Expediente Warren: Campaña electoral Andaluza 2026
En un mitin no hay humanos, hay ‘cascarones’. El candidato sube al atril, que es el altar de sacrificios, y empieza a emitir ondas de baja frecuencia disfrazadas de discurso, mientras el público, sometido a un trance hipnótico por culpa de las banderitas de plástico y la musiquilla en bucle, empieza a aplaudir sin sentido.
Si tiras sal bendita en medio de la pista, la mitad de los concejales de urbanismo empiezan a echar espuma por la boca y a trepar por las paredes. El terror mental aquí es absoluto porque estás rodeado de miles de personas, pero en realidad estás completamente solo; no hay nadie al volante en esos cerebros, han sido abducidos por el ente parasitario del bipartidismo.
Los investigadores nos pasamos la vida limpiando audios con ruido blanco para escuchar a un espíritu decir “vete de aquí” con voz de asmático, cuando para conseguir material de primera solo hay que encender la tele durante un debate a cuatro. Los debates no son diálogos, son parafonías superpuestas, una algarabía infernal de entidades gritándose las unas a las otras desde dimensiones distintas.
Hemos pasado horas en el laboratorio aislando las pistas de audio de los candidatos mientras se interrumpen, y cuando le aplicas un filtro de reducción de ruido y lo reproduces al revés, lo que parece un debate sobre política fiscal revela su verdadero mensaje demoníaco: “Entrégame tu nómina y sacrifica a tu primogénito para pagar mi coche oficial”.
A veces, el candidato se queda congelado un par de segundos mirando a cámara; los politólogos dicen que está dudando, pero los parapsicólogos sabemos la verdad: está recibiendo instrucciones del inframundo por el pinganillo o sufriendo un reinicio en su sistema operativo de reptiliano.
Por supuesto, no podemos obviar los fenómenos físicos. El poltergeist clásico se caracteriza por el movimiento de objetos sin intervención humana visible, pero en la política esto alcanza niveles de nivel 5 en la escala de Kessler a través de la telequinesis financiera.

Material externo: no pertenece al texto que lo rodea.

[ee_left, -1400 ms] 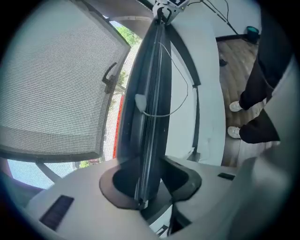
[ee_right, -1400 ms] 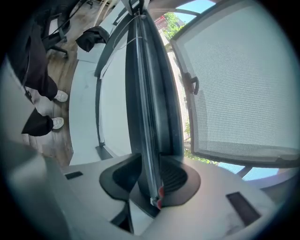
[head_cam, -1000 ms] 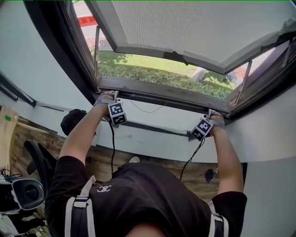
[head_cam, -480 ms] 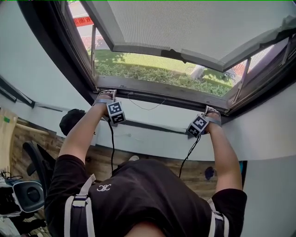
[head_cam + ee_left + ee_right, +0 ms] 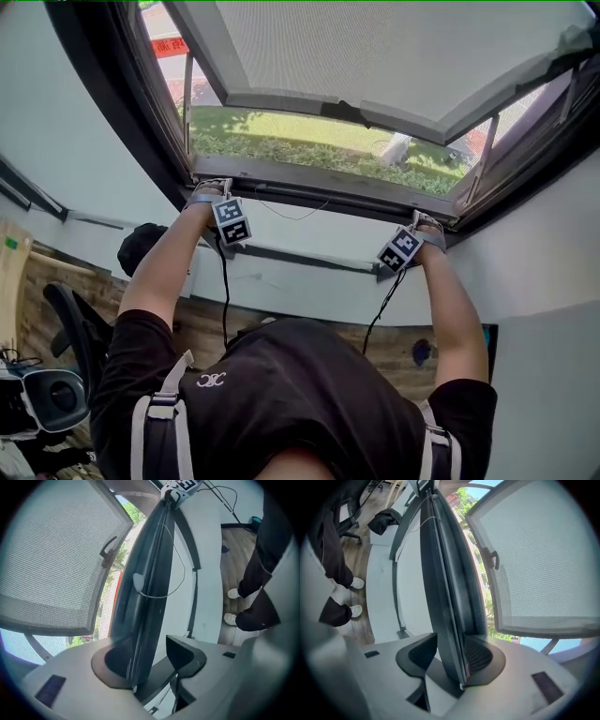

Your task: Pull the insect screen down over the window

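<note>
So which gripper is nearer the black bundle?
The left gripper; the black bundle lies beside that arm. The right gripper is farther off. Both have just been opening their fingers, the dark bar between them.

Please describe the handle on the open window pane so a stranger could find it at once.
Start at the large window pane swung outward above the grass. Follow its lower edge to the middle: the handle is a small dark hooked lever, the only part sticking out there.
</note>
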Tool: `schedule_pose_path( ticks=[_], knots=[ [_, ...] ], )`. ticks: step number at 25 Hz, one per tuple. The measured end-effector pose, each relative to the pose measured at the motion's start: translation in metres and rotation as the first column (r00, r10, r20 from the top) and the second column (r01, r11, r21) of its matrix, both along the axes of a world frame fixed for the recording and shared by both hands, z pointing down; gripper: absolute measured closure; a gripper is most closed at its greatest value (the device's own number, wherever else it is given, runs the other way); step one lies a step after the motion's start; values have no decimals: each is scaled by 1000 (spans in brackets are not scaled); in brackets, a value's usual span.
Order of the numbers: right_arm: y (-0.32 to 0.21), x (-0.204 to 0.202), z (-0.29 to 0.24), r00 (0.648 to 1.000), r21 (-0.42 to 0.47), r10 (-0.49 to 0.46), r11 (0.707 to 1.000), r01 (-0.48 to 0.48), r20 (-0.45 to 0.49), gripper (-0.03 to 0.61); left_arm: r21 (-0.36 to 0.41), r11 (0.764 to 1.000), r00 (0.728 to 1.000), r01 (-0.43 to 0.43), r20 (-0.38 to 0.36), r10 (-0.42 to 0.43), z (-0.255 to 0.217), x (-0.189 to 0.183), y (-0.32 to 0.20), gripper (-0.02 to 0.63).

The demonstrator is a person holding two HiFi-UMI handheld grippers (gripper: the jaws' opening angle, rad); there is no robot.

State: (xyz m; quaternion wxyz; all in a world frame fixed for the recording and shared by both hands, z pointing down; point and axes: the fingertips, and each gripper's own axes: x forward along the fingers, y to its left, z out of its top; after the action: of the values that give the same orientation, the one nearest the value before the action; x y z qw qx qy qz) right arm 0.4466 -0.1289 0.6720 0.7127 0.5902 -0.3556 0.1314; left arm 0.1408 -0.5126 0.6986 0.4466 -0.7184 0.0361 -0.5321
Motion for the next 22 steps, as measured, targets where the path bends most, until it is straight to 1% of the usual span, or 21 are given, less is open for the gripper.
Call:
schedule_pose_path(
  ticks=[2,3,4,5,6,7,8,9,10,11,12,13,14,16,18,20,21,22],
  knots=[
    [-1,-1,-1,1000,7,-5,1000,5,1,387,12,1000,1000,1,-4,-1,-1,0,-1,377],
    [-1,-3,-2,1000,10,-8,1000,8,9,373,15,1000,1000,3,-16,-2,-2,1,-1,377],
    [0,-7,-4,1000,22,-11,1000,10,21,360,10,1000,999,12,-41,-12,-5,1,0,379],
    [-1,-12,-8,999,56,-13,998,11,36,362,-7,999,996,31,-82,-32,-10,1,1,395],
    [-4,-16,-14,999,117,-14,993,8,50,376,-37,998,989,55,-132,-60,-17,1,2,413],
    [-9,-17,-20,998,196,-14,981,2,61,379,-73,994,978,79,-186,-92,-25,2,4,421],
    [-14,-18,-27,997,277,-11,961,-10,76,402,-114,988,963,100,-238,-125,-33,2,7,427],
    [-20,-21,-37,995,358,-8,933,-28,98,419,-161,980,945,115,-287,-158,-42,3,10,441],
    [-25,-26,-50,992,438,-8,898,-48,126,446,-218,968,923,124,-332,-194,-49,4,14,482],
    [-32,-32,-65,987,515,-13,854,-71,158,486,-282,950,898,130,-373,-234,-56,5,19,528],
    [-38,-38,-78,981,588,-23,803,-96,191,543,-344,929,867,132,-415,-277,-64,7,23,545],
    [-44,-44,-90,974,653,-39,747,-121,225,572,-398,908,829,130,-459,-320,-74,9,26,573],
    [-51,-50,-102,965,711,-59,687,-148,257,572,-443,888,785,123,-504,-360,-88,12,29,593],
    [-65,-64,-128,944,804,-110,560,-200,312,572,-519,850,683,88,-589,-431,-119,17,37,603],
    [-78,-80,-155,923,862,-169,446,-242,347,572,-593,805,578,27,-647,-497,-154,22,51,603],
    [-88,-98,-183,901,899,-234,341,-276,366,572,-651,758,477,-47,-681,-556,-188,24,70,603],
    [-91,-107,-196,889,912,-267,286,-294,371,572,-664,743,430,-83,-696,-575,-204,25,80,603],
    [-93,-116,-209,878,921,-297,232,-314,375,572,-666,737,391,-113,-712,-583,-218,26,91,603]
  ],
)
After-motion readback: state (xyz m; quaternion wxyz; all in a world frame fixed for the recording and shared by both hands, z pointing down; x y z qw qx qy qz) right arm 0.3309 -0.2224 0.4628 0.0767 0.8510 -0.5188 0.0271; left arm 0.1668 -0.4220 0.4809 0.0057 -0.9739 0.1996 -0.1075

Hablamos de millones de euros en adjudicaciones públicas que, de la noche a la mañana, se desmaterializan del plano físico y, mediante un misterioso apport ectoplásmico, se rematerializan mágicamente en una cuenta offshore en Suiza o Andorra. Es dinero público que levita, facturas en B que aparecen de la nada en el cajón de la sede y discos duros que, presuntamente poseídos por un espíritu violento, deciden formatearse y destruirse a martillazos ellos solitos antes de que llegue el juez.
Al final del día, el investigador que entra en una casa abandonada al menos sabe a lo que se enfrenta: un muerto cabreado. Pero enfrentarse a las ruinas de un país gestionado por estos entes... eso sí que te deja sin dormir.
Si alguna vez hacéis una ouija y el vaso deletrea: “V-O-T-A”, quemad el tablero y corred por vuestra puta vida.